**Description of the task:** The expected answer is the set of lines in the data below between the line holding "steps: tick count" and the line holding "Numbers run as", inclusive, written out exactly.

[Data excerpts]
------------------------------

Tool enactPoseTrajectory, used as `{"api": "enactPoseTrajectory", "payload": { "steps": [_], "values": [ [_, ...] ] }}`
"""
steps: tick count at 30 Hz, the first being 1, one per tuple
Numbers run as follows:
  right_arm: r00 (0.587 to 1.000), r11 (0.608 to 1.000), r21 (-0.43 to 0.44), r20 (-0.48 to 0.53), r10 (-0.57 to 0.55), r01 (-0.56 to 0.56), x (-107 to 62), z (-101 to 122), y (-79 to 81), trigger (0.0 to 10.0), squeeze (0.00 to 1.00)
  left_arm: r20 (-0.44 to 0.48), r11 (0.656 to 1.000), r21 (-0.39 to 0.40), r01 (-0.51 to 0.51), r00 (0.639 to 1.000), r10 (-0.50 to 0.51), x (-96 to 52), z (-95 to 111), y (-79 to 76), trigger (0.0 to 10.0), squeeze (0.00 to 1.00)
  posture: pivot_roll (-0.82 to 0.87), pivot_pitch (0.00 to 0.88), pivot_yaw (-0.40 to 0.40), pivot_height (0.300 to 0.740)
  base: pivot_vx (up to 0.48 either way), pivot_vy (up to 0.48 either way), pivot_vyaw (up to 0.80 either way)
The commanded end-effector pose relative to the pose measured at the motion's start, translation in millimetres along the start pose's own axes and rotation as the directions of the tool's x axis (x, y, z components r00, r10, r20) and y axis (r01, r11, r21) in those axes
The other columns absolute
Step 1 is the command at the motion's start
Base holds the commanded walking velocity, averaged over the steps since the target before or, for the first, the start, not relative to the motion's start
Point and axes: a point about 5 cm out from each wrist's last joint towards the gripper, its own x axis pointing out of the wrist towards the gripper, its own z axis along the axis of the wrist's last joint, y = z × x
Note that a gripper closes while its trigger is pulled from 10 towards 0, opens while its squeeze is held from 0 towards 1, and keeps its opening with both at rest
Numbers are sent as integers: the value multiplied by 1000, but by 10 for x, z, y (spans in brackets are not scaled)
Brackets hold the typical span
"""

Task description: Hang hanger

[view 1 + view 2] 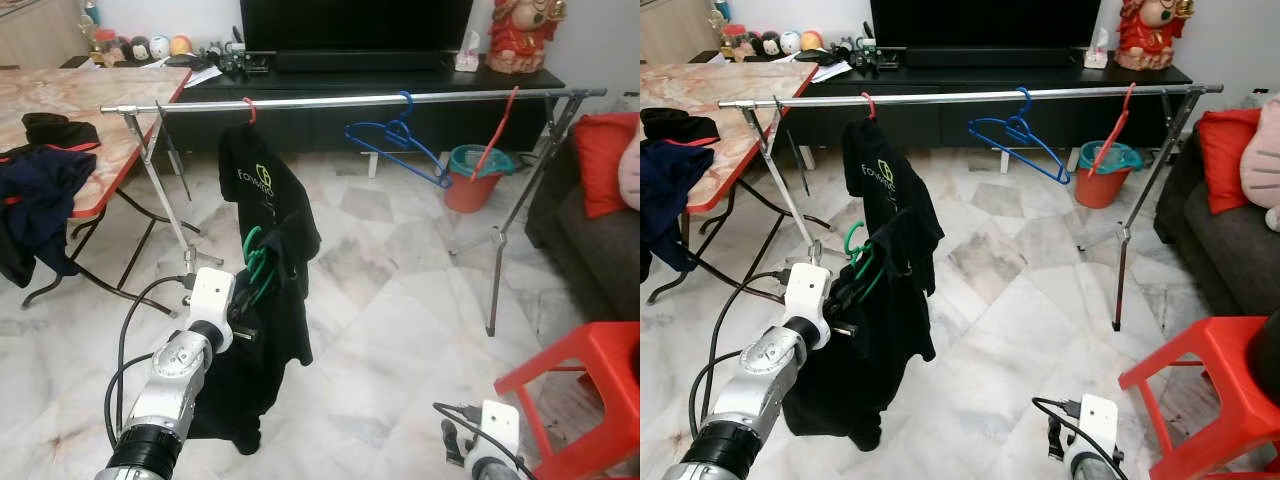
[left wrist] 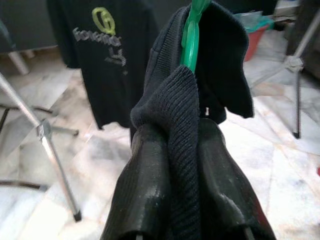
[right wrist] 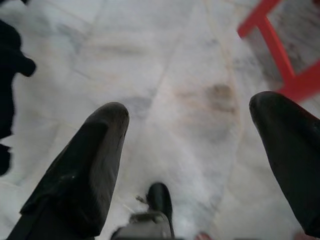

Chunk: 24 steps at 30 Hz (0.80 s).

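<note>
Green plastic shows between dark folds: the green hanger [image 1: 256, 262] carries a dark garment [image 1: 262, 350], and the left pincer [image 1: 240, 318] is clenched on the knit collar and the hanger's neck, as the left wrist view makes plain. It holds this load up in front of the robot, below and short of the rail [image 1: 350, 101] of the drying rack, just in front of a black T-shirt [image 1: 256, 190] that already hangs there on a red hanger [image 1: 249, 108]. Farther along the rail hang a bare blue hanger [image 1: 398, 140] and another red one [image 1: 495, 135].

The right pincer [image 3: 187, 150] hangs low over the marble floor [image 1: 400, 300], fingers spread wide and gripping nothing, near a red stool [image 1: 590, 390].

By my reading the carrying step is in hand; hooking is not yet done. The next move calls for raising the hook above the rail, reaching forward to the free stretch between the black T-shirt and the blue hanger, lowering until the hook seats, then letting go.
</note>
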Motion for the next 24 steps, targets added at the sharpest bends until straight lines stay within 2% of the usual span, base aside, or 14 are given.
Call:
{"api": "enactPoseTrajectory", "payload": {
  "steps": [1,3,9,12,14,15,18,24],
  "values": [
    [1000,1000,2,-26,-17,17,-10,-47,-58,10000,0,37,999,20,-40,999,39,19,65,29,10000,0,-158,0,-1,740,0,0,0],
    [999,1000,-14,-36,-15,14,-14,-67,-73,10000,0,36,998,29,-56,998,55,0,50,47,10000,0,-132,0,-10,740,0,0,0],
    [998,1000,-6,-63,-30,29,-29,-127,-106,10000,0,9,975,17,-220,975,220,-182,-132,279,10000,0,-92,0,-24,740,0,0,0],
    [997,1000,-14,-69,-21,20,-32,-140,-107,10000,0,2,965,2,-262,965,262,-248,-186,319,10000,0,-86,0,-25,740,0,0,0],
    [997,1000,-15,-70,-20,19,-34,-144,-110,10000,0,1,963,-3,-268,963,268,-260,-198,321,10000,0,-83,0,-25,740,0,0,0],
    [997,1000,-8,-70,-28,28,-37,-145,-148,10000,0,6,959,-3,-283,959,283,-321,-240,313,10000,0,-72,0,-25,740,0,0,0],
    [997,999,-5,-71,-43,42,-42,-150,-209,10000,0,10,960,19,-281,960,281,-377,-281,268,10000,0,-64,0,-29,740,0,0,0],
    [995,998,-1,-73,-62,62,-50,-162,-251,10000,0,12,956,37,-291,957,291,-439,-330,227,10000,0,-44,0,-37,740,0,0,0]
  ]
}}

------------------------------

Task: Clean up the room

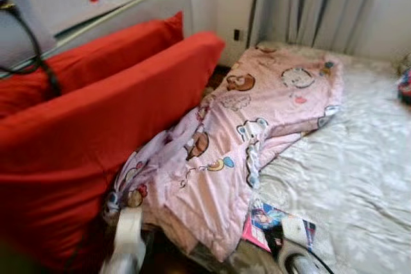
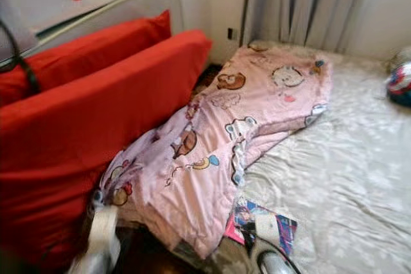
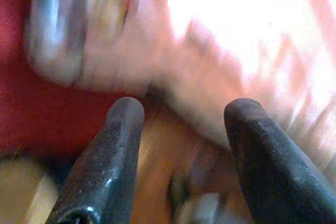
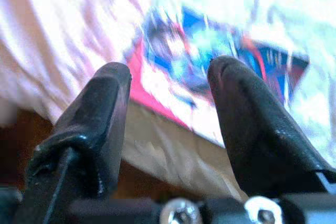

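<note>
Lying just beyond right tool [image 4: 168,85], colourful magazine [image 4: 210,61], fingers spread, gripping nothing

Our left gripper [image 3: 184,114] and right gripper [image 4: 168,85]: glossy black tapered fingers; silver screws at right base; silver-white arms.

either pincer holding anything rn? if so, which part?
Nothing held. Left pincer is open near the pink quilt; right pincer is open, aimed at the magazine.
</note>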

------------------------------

**Task output:**
steps: tick count at 30 Hz, the first being 1, one per tuple
Numbers run as follows:

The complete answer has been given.